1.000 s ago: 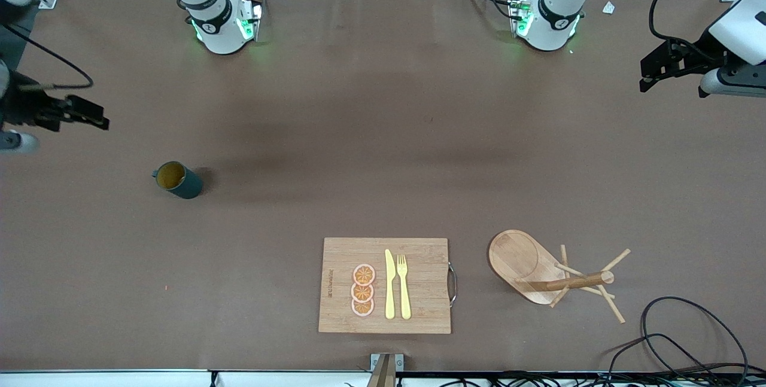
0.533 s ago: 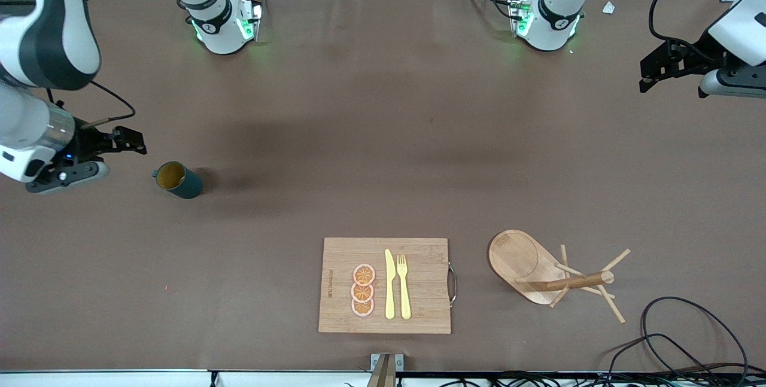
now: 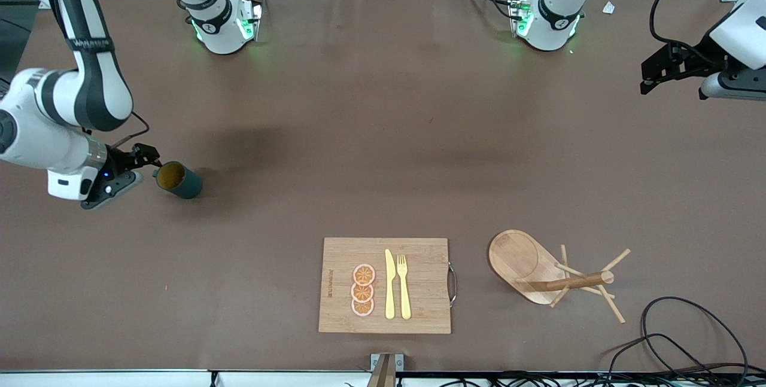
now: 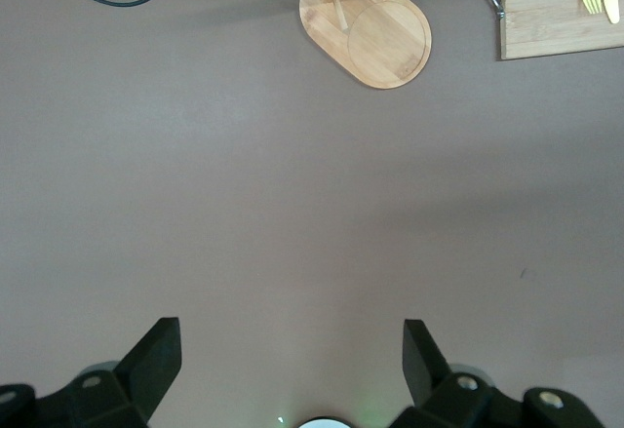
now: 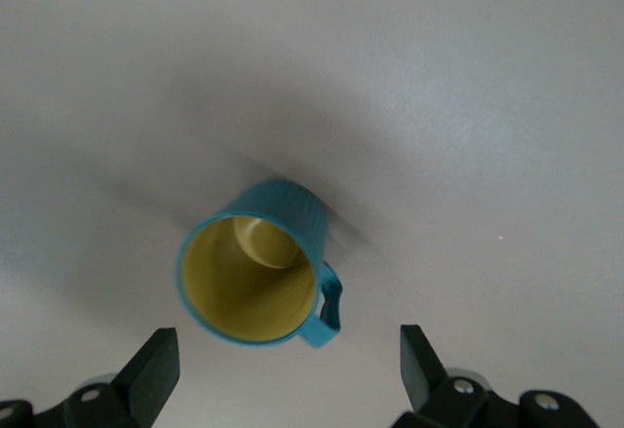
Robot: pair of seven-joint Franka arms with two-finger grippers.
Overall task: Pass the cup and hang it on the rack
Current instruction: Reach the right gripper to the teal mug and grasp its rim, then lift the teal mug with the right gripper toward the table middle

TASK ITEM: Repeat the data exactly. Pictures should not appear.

REPLY TO THE EXERCISE:
1.000 s ago: 
0.533 s ago: 
now: 
now: 
now: 
Robot: pair of seven-joint Franka arms with two-finger grippers.
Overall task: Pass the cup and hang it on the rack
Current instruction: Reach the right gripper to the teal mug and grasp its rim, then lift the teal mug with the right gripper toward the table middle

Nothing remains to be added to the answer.